Saturday, November 19, 2005

Planning, strategising in Pangkor

Besides having a break with my wife in Pangkor, two of us also used the more relaxed and isolated environment to clear our minds and focus them on the very technical aspects of the nomination process like ensuring all legally required papers were filled up properly, enough cash was carried along as deposit and the security of the candidate, proposers and seconders. We listed out all worse-case scenerios (one needs a very realistic view aboout how crooked some human beings of all races could become when tempted by money or offers of rewards to work these WCS out) and ways and means to prevent them from happening or to reduce damages to a minimum should one or more such scenarios occur.

These are no mere theories or general principles but also very case-specific knowledge.

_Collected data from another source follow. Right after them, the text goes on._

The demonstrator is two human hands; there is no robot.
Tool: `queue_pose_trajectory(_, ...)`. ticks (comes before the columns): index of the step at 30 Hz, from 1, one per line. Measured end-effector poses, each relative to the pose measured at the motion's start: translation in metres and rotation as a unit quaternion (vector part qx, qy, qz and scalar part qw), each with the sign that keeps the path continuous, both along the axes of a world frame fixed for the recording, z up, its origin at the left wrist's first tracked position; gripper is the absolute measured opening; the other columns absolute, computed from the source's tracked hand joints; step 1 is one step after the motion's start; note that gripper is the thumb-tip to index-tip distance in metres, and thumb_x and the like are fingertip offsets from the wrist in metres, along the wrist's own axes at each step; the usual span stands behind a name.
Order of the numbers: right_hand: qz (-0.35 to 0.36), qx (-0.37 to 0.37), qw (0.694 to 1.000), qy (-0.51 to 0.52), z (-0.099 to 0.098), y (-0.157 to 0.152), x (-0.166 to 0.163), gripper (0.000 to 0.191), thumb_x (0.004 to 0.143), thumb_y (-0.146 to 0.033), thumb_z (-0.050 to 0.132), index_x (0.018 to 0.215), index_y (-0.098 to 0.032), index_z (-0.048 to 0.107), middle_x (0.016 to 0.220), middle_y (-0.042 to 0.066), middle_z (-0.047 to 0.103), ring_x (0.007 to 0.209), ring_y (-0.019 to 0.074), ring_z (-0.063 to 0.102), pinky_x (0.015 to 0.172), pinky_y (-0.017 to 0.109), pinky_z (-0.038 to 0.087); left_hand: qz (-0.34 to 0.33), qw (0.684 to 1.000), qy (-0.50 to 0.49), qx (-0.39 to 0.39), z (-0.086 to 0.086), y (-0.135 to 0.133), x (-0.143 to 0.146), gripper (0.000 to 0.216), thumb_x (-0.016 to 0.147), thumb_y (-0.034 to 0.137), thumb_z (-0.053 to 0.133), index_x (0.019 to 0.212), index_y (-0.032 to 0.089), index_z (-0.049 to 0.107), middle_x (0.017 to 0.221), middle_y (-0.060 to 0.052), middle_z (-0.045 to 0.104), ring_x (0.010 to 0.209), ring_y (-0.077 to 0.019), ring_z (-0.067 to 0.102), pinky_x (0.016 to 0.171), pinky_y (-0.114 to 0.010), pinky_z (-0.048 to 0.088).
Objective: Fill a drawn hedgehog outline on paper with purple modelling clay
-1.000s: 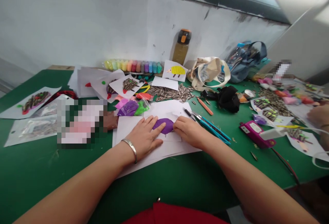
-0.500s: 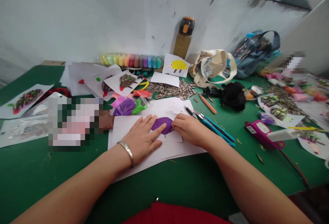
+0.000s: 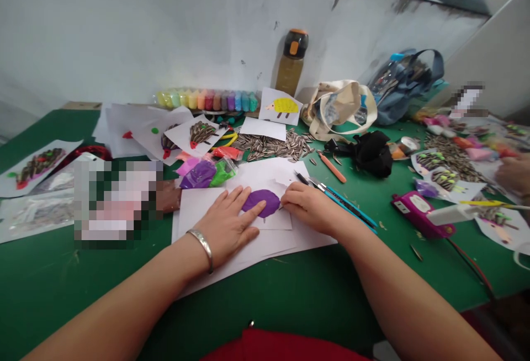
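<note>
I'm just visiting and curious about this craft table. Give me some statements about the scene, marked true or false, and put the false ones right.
1. The left hand has its fingers spread, with one over the purple shape. True.
2. The silver bracelet is on the right wrist. False: it is on the left wrist.
3. The bottle stands near the wall, behind the pile of seeds. True.
4. The right hand is reaching for the bottle. False: its fingertips are at the right edge of the purple shape.
5. The tabletop is white. False: it is green.
6. A card near the bottle shows a yellow-bodied animal. True.
</note>
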State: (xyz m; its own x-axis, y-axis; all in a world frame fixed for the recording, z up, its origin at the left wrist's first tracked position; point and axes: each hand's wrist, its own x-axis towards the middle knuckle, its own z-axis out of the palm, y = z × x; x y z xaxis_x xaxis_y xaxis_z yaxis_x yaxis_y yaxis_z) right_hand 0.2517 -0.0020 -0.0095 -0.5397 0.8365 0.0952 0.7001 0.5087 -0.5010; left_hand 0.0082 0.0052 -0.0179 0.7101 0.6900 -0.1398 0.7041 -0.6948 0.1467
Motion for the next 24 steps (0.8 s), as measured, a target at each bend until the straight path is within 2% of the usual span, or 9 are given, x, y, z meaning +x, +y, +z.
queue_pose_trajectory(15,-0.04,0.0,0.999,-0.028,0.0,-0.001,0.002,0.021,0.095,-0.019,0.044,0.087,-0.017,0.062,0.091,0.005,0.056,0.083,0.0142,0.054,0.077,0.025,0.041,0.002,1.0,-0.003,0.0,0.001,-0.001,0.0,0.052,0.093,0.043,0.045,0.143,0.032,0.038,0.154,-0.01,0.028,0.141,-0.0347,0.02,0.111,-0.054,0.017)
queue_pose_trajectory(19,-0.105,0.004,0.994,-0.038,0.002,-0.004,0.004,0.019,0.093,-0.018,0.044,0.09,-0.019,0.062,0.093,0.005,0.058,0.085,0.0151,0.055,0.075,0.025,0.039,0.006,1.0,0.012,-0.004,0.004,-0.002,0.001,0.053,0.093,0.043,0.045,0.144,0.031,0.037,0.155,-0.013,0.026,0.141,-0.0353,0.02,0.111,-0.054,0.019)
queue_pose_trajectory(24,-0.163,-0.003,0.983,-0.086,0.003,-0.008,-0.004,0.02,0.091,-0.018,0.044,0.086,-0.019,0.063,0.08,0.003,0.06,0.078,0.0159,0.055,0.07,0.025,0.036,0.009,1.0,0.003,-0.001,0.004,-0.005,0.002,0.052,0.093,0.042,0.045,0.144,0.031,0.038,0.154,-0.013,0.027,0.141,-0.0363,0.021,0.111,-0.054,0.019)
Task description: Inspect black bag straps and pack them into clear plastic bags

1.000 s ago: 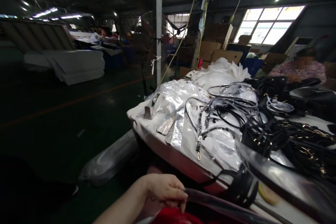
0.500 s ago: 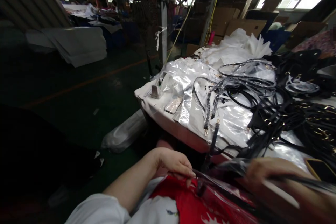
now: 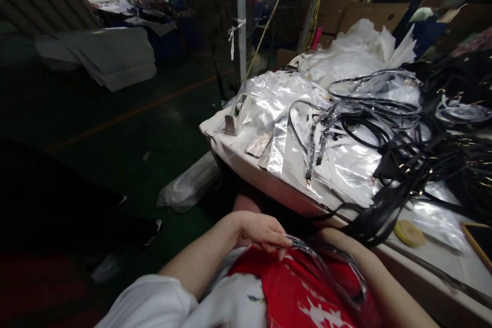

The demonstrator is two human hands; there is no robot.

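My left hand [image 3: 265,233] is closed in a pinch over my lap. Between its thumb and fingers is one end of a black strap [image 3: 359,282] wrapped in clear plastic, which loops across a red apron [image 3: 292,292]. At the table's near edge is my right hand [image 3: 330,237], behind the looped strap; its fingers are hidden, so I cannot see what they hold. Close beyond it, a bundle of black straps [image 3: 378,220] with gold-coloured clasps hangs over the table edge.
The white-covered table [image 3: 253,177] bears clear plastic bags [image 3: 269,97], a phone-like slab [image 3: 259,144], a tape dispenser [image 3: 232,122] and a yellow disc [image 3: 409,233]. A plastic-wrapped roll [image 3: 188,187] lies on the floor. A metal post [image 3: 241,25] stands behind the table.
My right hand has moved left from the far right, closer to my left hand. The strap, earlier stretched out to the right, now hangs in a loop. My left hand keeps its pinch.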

We have to know the area and people well enough to work all these out. With due respect to highly educated professionals, including lawyers, I must say that these things are easier said than done because as Karl von Clausewitz said about war, everything seems to be so easy (to understand) but it is all so difficult (to be carried out).

In my own case in 1990, all these things were carried out by local party workers who may not be highly educated formally but are experienced enough in dealing with electoral matters, police and local governmental affairs, like my good Indian sifu in Kampar, Ramachandran who knows all categories of papers and forms - and how to fill them up properly. When my wife worked as my campaign and constituency assistant, she had learnt a lot from Ramachandran.